その答えは、案外、呆気なく、すんなり、造作も無く見つかった。
(! 何……?)
そこに書かれていた言葉は――
音声送信。
『音声送信。誰かの声が聞こえる、頭の中で不快な音が聞こえる、といった現象で何者かの声や発生源の不明な声が聞こえる、聞かされることを言う』
これもか!?
時田だけが被害者じゃない。他にも、日本中に被害者が居る……! 対策は……『頭にアルミホイルを巻く』
……。
(違う! こんなんじゃ無いだろ!!)
(電磁波とか、パルス波とか! もっと! 科学的なのは!?)
『2007年現在、アルミホイルを巻く以外の方法は無い』
……。
(で……、電安室に籠るとかは……? そんな予算無いか……。それにしても――、)
『こういうヤツなんよ! それが腹立つ!!』
(相変わらずうるさ過ぎる。俺の自由は僅か3日程で終わってしまったのか……? やっと普通に暮らせると思ったのに……)
ふと、時田はカレンダーを見る。
センター試験まであとわずか。
(ただでさえ勉強時間が足りていないのに、これじゃあ……)
時田は落胆した。それでも、机に向かった。
そうして、ナルからの音声送信と戦いながら、僕はセンター試験までの間勉強を続けた。
そして遂に、センター試験当日。
『それが腹立つ!!』
朝、目覚めと共にナルの声が頭の中で響いた。
時田はまさかと、自分の予想を疑った……。
(今日の試験、県内で行われるからって、付いて来るなよ? 大人数が受ける試験だからな。変なコトになったら責任取れないだろ?)
『それが腹立つ!!』
(……コイツの脳みそに、理性というモノは存在しているのか……? 仕方ない、支度して、センター試験に出発だ)

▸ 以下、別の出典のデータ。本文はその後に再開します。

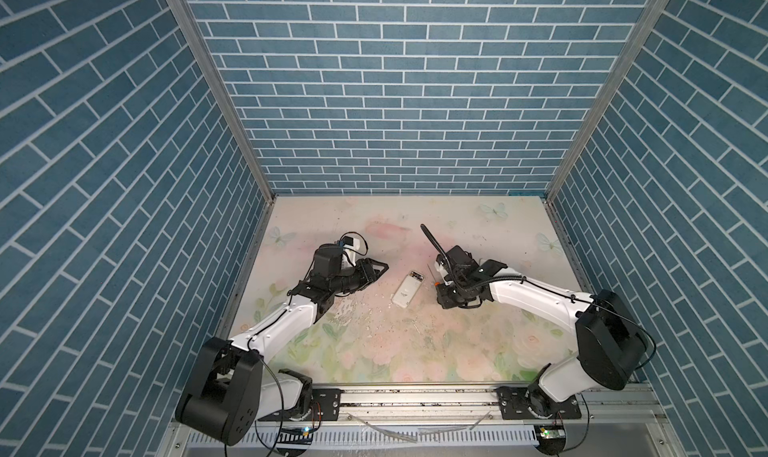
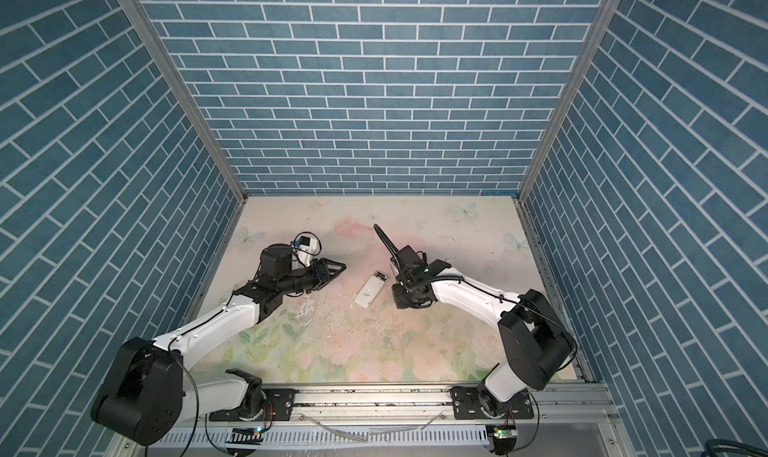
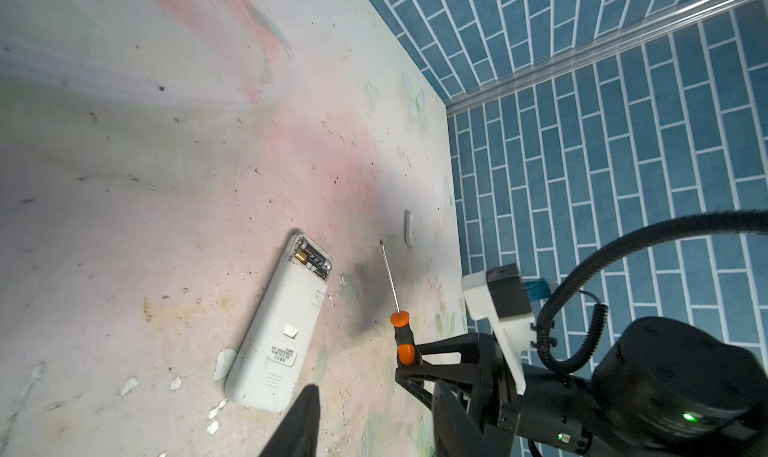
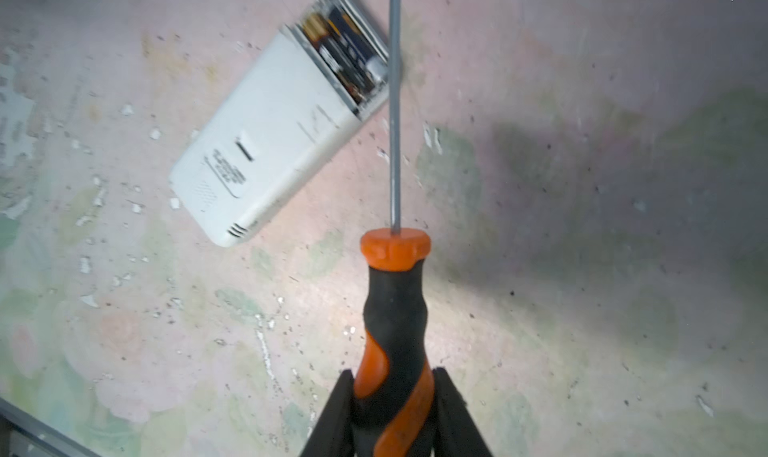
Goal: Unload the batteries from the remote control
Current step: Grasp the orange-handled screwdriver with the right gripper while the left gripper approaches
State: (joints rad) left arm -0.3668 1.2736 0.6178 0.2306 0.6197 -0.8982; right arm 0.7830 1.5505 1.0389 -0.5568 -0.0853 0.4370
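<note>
Batteries [image 4: 343, 54] seemingly lie lengthwise in the remote [image 4: 270, 143].

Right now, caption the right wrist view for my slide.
Right gripper holds an orange-black screwdriver beside the face-down remote, batteries seated in its open bay.

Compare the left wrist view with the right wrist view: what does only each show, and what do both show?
Left wrist only: the brick wall, a small white cover lying beyond the tip of the screwdriver, and the right gripper seen from outside.
Right wrist only: the slots at the closed end of the remote.
Both: the remote lying back-up on the table, its compartment open with batteries inside, and the screwdriver held by its handle in the jaws.
</note>
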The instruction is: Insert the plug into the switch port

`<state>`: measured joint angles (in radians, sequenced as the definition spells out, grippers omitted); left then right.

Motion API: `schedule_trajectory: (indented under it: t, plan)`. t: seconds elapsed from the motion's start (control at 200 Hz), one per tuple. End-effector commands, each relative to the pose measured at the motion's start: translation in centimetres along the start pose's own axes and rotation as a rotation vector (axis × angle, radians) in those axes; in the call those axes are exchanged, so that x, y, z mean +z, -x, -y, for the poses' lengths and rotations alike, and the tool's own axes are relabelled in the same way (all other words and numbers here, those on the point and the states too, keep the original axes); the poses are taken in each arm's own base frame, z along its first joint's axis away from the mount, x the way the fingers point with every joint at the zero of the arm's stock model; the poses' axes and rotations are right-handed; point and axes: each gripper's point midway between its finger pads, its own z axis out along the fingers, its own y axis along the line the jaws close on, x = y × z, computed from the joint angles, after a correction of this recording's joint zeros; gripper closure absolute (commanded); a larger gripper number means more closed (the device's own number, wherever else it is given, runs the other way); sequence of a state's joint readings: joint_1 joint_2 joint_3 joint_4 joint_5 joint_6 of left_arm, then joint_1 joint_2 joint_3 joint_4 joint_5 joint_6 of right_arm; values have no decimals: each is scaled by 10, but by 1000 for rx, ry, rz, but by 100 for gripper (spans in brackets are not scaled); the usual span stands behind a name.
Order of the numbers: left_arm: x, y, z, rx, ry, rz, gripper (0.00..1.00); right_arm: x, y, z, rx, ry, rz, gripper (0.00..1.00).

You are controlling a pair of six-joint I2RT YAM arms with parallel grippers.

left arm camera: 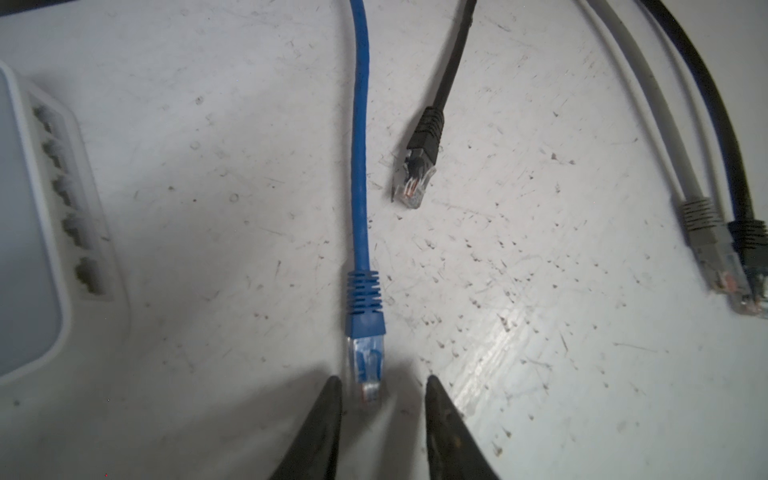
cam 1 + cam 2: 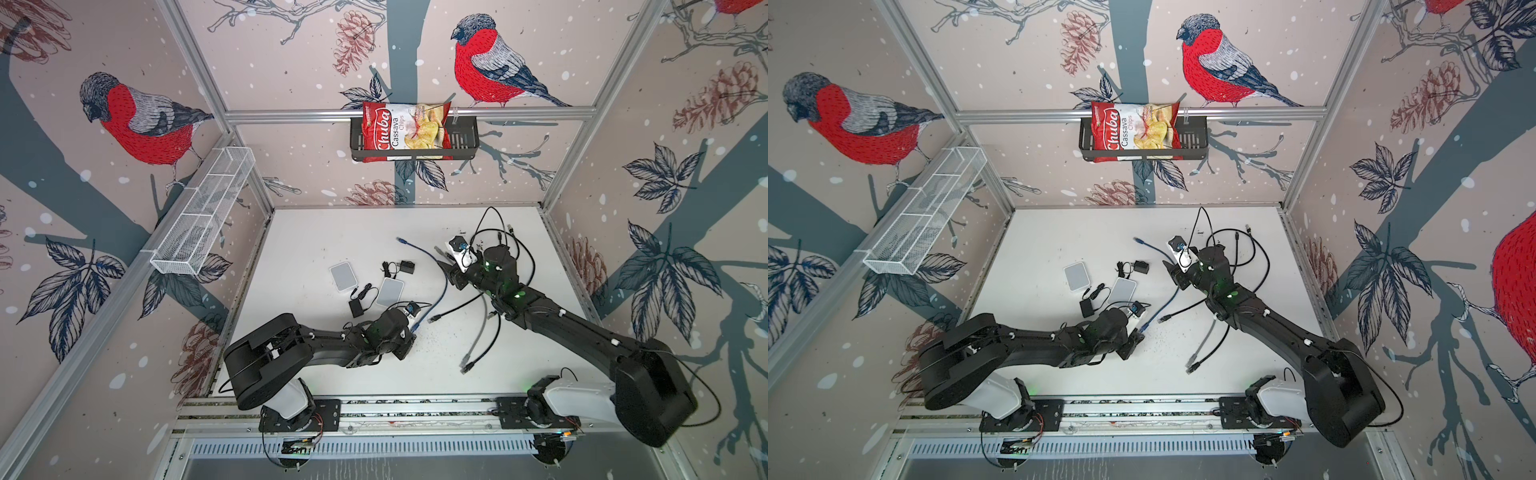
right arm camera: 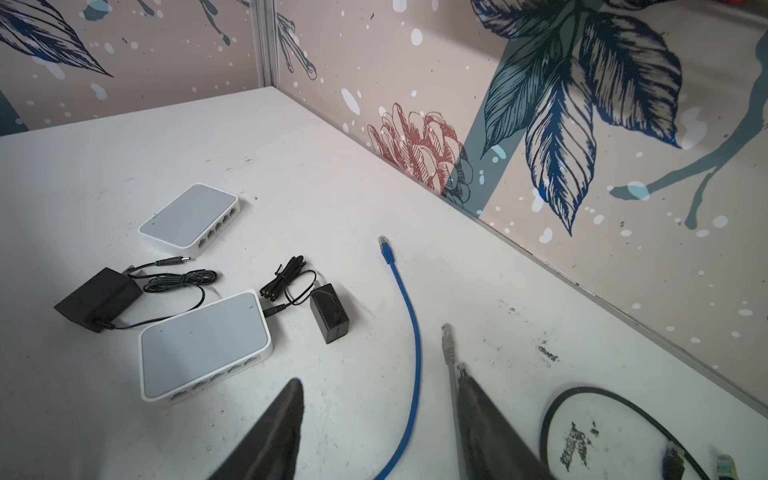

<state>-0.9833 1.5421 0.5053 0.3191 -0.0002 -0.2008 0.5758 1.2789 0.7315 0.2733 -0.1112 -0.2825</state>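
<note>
I see the left gripper spread astride the blue plug; right gripper spread, empty, over bare table.

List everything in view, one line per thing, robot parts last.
switches: two, white-grey, table left of centre.
power adapters: two, black, beside the switches.
blue cable: one, mid-table; its plug lies between the left fingertips.
black cables: several, right half of the table.
grey cables: at least one, among the black ones.
chips bag: one, red, in black wall basket.
wire basket: one, white, left wall.
left gripper: open around the plug.
right gripper: open, holding nothing.
</note>
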Motion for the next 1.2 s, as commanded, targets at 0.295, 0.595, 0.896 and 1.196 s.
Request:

時田は電車とバスを使って、試験会場に向かった。移動の最中、声が鳴り止むことは無かった。遂に試験会場に着いた。
(あのなぁ、くれぐれも、試験の邪魔はしないでくれよ? 準備不足でもやれることはやりたいから)
そう、準備不足――、それも思考盗聴器と音声送信の所為なのだが……。
『そういうヤツなんよ!』
(どういうヤツなんだよ……?)
ナルからの音声送信が鳴り響く中、センター試験が始まった。